It was announced that a Chinese firm was buying British Steel which the Government has been propping up since it went into administration. There is a good editorial in the Financial Times today headlined under “the UK needs to decide if British Steel is strategic”. This news may enable the Government to save the embarrassment of killing off the business with the loss of 4,000 direct jobs and many others indirectly. But we have yet to see what “sweeteners” have been offered to the buyer and there may be “state-aid” issues to be faced. This business has been consistently unprofitable and this comment from the BBC was amusing: “Some industry watchers are suggesting that Scunthorpe, and British Steel’s plant in Hayange in France would allow Jingye to import raw steel from China, finish it into higher value products and stick a “Made in UK” or “Made in France” badge on it”. Is this business really strategic? It is suggested that the ability to make railway track for Network Rail is important but is that not a low-tech rather than high-tech product? I am never happy to see strategically challenged business bailed out when other countries are both better placed to provide the products cheaper and are willing to subsidise the companies doing so.
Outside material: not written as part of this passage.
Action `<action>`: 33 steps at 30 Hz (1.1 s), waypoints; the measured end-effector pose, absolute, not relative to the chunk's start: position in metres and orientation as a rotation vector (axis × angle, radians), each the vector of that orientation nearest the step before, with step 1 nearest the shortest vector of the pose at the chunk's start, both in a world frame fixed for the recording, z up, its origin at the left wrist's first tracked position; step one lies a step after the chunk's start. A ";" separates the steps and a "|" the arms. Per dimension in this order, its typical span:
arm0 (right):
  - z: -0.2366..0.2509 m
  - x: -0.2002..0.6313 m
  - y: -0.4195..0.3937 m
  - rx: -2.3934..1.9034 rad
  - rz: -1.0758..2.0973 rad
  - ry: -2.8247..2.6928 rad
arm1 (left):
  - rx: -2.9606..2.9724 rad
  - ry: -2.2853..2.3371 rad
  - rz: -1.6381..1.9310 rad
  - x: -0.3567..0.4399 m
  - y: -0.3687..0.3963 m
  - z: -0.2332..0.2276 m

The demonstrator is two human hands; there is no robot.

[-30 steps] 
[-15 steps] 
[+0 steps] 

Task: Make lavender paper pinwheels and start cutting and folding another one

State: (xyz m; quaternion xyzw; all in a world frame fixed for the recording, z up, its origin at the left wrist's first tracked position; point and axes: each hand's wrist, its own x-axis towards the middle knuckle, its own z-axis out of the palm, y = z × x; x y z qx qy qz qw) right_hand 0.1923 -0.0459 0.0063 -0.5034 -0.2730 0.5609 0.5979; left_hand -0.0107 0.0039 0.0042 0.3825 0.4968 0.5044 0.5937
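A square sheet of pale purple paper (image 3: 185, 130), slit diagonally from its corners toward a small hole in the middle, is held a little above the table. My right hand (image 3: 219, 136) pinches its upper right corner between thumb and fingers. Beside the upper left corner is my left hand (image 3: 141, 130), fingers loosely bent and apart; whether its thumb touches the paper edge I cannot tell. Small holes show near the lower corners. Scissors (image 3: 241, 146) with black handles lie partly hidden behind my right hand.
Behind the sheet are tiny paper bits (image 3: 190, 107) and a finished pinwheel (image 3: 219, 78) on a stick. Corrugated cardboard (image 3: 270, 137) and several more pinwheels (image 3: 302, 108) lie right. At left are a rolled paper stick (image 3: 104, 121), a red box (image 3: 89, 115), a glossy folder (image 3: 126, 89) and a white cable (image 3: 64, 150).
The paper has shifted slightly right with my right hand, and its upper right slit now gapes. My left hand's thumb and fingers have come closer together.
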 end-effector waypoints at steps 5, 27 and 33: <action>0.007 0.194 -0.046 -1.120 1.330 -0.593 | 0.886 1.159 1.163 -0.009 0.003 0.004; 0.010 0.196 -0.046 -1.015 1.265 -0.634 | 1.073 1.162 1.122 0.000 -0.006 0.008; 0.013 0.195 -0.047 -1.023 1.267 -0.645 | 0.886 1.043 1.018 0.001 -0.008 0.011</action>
Another example of the too prevalent problem of defective accounts was reported in the FT today – this time in Halfords (HFD) which I will add to an ever longer list of accounts one cannot trust. The FT reported that the company “has adjusted its accounts to remove £11.7 million of inventory costs from its balance sheet” after a review of its half-year figures by new auditor BDO. KPMG were the previous auditor and it is suggested there has been a “misapplication” of accounting rules where operational costs such as warehousing were treated as inventory. In essence another quite basic mistake not picked up by auditors!

That pro-Brexit supporter Tim Martin, CEO of JD Wetherspoon (JDW) has been pontificating on the iniquities of the UK Corporate Governance Code (or “guaranteed eventual destruction” as he renames it) in the company’s latest Trading Statement as the AGM is coming up soon. For example he says “There can be little doubt that the current system has directly led to the failure or chronic underperformance of many businesses, including banks, supermarkets, and pubs” and “It has also led to the creation of long and almost unreadable annual reports, full of jargon, clichés and platitudes – which confuse more than they enlighten”. I agree with him on the latter point but not about the limit on the length of service of non-executive directors which he opposes. I have seen too many non-execs who have “gone native”, fail to challenge the executives and should have been pensioned off earlier (not that non-execs get paid pensions normally of course. But Tim’s diatribe is well worth reading as he does make some good points – see here: https://tinyurl.com/yz3mso9d .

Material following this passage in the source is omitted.